*** Data extract ***
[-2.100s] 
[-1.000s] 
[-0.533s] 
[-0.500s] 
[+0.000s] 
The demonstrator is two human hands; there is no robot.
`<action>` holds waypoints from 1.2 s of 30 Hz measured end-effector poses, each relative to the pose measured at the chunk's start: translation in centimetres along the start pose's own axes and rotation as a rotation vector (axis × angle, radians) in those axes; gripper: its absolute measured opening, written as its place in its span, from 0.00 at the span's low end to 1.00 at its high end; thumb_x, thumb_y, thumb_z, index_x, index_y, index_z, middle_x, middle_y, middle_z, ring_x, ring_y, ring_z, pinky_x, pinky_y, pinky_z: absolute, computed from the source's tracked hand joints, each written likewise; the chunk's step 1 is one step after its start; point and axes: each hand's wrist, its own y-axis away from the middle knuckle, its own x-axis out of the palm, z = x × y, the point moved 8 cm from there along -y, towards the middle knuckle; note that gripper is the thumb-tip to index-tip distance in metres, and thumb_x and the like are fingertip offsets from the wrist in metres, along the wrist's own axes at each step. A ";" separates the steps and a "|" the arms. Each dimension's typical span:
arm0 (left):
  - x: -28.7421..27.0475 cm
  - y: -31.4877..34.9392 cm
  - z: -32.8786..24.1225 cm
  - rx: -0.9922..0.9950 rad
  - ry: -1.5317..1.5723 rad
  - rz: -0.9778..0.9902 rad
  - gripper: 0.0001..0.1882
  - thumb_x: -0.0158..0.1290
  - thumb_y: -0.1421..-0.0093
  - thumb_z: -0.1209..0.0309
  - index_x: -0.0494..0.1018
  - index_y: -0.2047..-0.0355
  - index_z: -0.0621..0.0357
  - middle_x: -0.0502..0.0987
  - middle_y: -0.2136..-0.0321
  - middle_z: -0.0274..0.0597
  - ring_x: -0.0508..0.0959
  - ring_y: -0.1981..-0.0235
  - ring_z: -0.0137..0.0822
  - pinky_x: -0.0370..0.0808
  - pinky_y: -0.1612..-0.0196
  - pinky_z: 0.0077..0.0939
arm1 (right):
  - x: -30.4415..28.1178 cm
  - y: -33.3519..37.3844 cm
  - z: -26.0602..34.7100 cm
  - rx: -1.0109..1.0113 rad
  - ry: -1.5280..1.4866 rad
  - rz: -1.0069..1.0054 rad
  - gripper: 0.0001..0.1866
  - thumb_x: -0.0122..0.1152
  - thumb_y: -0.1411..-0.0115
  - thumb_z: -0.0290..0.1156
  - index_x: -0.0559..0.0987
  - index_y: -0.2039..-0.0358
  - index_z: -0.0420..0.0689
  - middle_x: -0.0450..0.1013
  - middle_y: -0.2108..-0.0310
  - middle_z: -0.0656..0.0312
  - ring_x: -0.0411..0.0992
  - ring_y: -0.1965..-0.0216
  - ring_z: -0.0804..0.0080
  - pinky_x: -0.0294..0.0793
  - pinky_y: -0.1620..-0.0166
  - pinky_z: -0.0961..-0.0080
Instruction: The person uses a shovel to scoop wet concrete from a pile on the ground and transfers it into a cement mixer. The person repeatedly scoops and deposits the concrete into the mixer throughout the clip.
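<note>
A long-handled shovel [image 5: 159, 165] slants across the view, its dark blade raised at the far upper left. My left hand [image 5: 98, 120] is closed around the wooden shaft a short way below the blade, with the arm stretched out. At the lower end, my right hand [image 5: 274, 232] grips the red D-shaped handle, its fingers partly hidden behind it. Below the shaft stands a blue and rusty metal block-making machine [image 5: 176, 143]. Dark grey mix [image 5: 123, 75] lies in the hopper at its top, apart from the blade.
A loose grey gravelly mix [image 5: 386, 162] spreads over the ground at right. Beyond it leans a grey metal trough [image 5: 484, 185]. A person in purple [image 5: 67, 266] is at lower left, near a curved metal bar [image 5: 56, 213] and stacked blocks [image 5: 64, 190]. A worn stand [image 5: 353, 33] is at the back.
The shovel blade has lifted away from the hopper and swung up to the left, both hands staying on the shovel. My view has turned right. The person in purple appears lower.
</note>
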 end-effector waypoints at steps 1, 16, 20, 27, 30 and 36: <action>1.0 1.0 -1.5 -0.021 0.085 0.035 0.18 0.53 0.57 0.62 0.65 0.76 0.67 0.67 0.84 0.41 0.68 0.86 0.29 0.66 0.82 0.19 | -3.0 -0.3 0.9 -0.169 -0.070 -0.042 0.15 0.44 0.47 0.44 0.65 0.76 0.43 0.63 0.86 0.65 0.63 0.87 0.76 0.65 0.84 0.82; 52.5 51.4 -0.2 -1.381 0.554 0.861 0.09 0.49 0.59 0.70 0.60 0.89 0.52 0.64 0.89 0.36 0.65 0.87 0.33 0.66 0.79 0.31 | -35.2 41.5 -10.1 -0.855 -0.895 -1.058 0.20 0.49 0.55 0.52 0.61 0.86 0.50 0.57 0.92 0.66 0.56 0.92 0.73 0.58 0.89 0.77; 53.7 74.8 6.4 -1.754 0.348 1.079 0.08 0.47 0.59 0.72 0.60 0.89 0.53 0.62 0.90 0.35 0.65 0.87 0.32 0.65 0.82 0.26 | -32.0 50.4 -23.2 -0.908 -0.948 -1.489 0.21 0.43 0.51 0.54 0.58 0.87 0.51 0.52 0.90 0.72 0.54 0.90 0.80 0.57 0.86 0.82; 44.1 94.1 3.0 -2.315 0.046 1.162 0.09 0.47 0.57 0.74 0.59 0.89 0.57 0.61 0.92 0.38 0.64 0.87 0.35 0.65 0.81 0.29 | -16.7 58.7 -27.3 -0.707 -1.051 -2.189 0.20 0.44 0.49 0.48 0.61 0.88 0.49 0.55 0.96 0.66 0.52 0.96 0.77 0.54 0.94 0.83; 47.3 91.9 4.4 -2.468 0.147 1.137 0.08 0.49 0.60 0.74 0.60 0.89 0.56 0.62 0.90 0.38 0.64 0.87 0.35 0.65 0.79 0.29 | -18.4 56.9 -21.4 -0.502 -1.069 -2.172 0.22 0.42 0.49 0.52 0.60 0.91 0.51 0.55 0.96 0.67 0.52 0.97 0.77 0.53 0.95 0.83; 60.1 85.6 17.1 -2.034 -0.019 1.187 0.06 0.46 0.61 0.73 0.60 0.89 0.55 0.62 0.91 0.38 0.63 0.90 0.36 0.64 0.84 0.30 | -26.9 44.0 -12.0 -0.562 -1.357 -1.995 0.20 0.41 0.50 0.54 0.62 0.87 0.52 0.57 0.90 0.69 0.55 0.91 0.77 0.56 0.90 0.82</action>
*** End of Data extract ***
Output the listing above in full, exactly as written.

[-2.100s] 
[-1.000s] 
[-0.533s] 
[-0.500s] 
[+0.000s] 
The demonstrator is two human hands; there is no robot.
`<action>` holds waypoints from 1.2 s of 30 Hz measured end-effector poses, each relative to the pose measured at the chunk's start: translation in centimetres along the start pose's own axes and rotation as a rotation vector (axis × angle, radians) in those axes; gripper: its absolute measured opening, written as its place in its span, from 0.00 at the span's low end to 1.00 at its high end; thumb_x, thumb_y, thumb_z, index_x, index_y, index_z, middle_x, middle_y, middle_z, ring_x, ring_y, ring_z, pinky_x, pinky_y, pinky_z: absolute, computed from the source's tracked hand joints, each written likewise; the chunk's step 1 is one step after its start; point and axes: each hand's wrist, its own y-axis away from the middle knuckle, its own x-axis out of the palm, z = x × y, the point moved 8 cm from there along -y, towards the middle knuckle; note that gripper is the thumb-tip to index-tip distance in metres, and thumb_x and the like are fingertip offsets from the wrist in metres, along the wrist's own axes at each step. A ";" separates the steps and a "|" the arms. Each dimension's typical span:
arm0 (left):
  - x: -28.7421..27.0475 cm
  - y: -31.4877..34.9392 cm
  - z: -32.8786..24.1225 cm
  - rx: -0.9922..0.9950 rad
  - ry: -1.5317..1.5723 rad
  - rz: -0.9778..0.9902 rad
  - gripper: 0.0001..0.1882
  - thumb_x: -0.0158..0.1290
  - thumb_y: -0.1421..-0.0093
  - thumb_z: -0.1209..0.0309
  - index_x: -0.0494..0.1018
  - index_y: -0.2047..-0.0355
  - index_z: -0.0621..0.0357
  - middle_x: -0.0502..0.0987
  - middle_y: -0.2136..-0.0321
  - middle_z: -0.0274..0.0597
  - ring_x: -0.0508..0.0959
  - ring_y: -0.1981..-0.0235
  - ring_z: -0.0137..0.0822
  - pinky_x: -0.0370..0.0808
  - pinky_y: -0.1612..-0.0196
  - pinky_z: 0.0077..0.0939
arm1 (right):
  - x: -30.4415..28.1178 cm
  - y: -33.3519..37.3844 cm
  - z: -26.0602..34.7100 cm
  - rx: -1.0109..1.0113 rad
  - ry: -1.5280..1.4866 rad
  - rz: -1.0069..1.0054 rad
  - gripper: 0.0001..0.1866
  - thumb_x: -0.0122..0.1152
  - thumb_y: -0.1411..-0.0115
  - thumb_z: -0.0290..0.1156
  - index_x: -0.0559..0.0987
  - index_y: -0.2039..-0.0358
  - index_z: -0.0420..0.0689
  - middle_x: -0.0450..0.1013
  - middle_y: -0.2108..-0.0310
  - middle_z: -0.0656..0.0312
  - ring_x: -0.0411..0.0992
  - ring_y: -0.1965..-0.0216
  - ring_z: -0.0804..0.0080
  - pinky_x: -0.0294..0.0793
  - pinky_y: -0.1620..-0.0166
  - pinky_z: -0.0961..-0.0080
Instruction: The person uses a shovel to scoop wet concrete from a pile on the ground and transfers it into a cement mixer. The person repeatedly scoops and deposits the concrete into the mixer throughout the clip.
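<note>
A long-handled shovel [image 5: 159, 165] slants across the view, its dark blade raised at the far upper left. My left hand [image 5: 98, 120] is closed around the wooden shaft a short way below the blade, with the arm stretched out. At the lower end, my right hand [image 5: 274, 232] grips the red D-shaped handle, its fingers partly hidden behind it. Below the shaft stands a blue and rusty metal block-making machine [image 5: 176, 143]. Dark grey mix [image 5: 123, 75] lies in the hopper at its top, apart from the blade.
A loose grey gravelly mix [image 5: 386, 162] spreads over the ground at right. Beyond it leans a grey metal trough [image 5: 484, 185]. A person in purple [image 5: 67, 266] is at lower left, near a curved metal bar [image 5: 56, 213] and stacked blocks [image 5: 64, 190]. A worn stand [image 5: 353, 33] is at the back.
The shovel blade has lifted away from the hopper and swung up to the left, both hands staying on the shovel. My view has turned right. The person in purple appears lower.
</note>
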 end-effector waypoints at steps 1, 16, 20, 27, 30 and 36: <action>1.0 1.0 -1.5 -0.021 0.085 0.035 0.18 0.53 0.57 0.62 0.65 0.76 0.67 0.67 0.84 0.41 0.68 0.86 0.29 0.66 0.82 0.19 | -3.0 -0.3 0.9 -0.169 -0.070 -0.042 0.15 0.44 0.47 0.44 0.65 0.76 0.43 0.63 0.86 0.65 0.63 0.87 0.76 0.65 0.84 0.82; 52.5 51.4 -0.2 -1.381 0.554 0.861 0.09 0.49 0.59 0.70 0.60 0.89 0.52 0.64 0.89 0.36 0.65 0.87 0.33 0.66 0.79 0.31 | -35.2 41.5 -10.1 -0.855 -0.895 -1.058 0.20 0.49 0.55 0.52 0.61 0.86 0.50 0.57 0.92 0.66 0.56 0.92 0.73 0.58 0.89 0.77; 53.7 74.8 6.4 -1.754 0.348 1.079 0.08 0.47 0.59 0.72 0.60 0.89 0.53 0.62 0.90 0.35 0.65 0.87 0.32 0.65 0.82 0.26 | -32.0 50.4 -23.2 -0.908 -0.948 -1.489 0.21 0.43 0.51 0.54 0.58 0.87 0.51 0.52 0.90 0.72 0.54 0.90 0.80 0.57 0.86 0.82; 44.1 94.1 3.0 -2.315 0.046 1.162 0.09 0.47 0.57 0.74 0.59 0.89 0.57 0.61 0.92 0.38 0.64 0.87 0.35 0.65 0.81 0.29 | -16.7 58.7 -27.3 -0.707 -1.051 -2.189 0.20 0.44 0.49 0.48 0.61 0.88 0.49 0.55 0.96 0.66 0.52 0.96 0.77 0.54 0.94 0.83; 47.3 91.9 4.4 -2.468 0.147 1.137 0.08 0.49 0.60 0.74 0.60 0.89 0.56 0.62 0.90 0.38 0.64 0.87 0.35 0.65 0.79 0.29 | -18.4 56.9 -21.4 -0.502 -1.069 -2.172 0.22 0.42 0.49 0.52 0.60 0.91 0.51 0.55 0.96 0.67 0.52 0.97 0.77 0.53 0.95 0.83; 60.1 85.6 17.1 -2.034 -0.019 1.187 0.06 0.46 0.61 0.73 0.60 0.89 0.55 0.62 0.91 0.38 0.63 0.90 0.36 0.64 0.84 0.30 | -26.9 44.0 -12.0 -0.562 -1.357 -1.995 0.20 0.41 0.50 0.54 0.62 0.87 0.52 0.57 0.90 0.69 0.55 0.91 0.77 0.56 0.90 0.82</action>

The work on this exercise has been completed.